You see there is nothing different here with being a good “operator” as it is for the negative person on Twitter who believes they can’t make $100K to start a rental property investment.  They can.  Deep down they know they can, but they are either scared to begin it, or have been subjected to so many people telling them that they are not worth it or have business thinking about doing that, or that they are only as good as the herd and need to stop making noise and trying to be better than everyone else.  Pure fiction.

But it is no different to the faceless corporation thinking that business based on bullying is anything but bad for the long term.  Again, you might make some extra money in the short term, but in a world where we live for 80+ years, how’s that really going to help you out?  

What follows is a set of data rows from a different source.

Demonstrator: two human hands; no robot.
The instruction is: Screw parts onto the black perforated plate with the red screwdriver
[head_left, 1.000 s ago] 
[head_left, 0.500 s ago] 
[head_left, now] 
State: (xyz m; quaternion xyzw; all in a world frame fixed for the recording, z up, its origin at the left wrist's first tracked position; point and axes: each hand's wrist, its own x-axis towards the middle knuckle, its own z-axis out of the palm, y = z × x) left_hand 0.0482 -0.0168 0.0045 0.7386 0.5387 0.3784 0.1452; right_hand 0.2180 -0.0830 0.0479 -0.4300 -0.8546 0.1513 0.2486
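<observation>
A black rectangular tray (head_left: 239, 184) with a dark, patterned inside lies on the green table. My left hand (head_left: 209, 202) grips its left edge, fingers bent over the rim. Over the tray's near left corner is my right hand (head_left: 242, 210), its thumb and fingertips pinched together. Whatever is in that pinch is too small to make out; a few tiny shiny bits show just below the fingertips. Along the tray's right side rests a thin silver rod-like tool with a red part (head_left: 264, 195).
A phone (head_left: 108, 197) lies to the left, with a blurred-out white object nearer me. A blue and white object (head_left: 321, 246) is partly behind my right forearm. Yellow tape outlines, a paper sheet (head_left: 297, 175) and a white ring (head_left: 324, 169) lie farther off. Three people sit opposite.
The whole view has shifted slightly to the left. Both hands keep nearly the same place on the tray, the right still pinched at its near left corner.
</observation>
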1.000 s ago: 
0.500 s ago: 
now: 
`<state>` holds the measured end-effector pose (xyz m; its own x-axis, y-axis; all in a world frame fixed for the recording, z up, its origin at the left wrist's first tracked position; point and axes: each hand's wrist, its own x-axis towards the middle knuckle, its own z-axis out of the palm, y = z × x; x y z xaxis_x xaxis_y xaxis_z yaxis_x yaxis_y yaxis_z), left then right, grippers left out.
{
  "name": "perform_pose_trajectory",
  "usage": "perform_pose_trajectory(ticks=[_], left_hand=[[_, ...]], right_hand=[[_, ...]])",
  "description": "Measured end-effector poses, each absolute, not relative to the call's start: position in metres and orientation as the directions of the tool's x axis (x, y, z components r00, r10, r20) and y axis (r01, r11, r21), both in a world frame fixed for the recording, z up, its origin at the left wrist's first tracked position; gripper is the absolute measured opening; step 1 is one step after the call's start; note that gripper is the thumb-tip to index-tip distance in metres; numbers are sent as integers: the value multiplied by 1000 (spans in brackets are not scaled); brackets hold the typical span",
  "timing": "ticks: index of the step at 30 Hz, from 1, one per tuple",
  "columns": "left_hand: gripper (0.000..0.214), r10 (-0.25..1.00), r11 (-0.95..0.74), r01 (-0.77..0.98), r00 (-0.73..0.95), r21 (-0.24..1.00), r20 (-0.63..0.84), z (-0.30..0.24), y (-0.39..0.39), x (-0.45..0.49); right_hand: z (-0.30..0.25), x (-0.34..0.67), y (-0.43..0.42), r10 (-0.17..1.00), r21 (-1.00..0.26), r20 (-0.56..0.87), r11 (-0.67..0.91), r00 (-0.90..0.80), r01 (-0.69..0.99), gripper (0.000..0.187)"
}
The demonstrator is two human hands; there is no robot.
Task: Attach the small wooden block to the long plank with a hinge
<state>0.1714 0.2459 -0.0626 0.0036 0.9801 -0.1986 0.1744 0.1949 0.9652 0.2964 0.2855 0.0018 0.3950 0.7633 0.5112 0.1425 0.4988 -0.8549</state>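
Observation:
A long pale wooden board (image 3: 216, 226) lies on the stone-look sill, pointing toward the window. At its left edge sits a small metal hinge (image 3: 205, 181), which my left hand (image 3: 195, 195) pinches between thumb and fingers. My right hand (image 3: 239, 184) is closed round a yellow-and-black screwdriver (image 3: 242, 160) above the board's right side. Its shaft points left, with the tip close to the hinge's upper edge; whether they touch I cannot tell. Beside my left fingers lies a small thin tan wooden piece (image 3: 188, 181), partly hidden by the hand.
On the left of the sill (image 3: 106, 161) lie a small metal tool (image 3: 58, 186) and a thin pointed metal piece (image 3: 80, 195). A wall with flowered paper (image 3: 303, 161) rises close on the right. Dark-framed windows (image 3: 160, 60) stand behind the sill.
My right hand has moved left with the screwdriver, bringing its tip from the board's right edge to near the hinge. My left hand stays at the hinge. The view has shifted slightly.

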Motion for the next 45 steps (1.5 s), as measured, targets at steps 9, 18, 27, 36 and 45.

A positive mindset, a willingness to do what it takes to make money, a realization that it is competitive out there and there are plenty of others that are willing to do more than you to make money, and yet a realization that competition is a GOOD thing and it will raise your standards up rather than letting you perpetuate the habit of doing the wrong thing over and over again, never allowing you to learn anything about yourself and dig yourself out of the hole you probably found yourself in because no one told you that only YOU can change YOU, and it starts first with changing your mindset.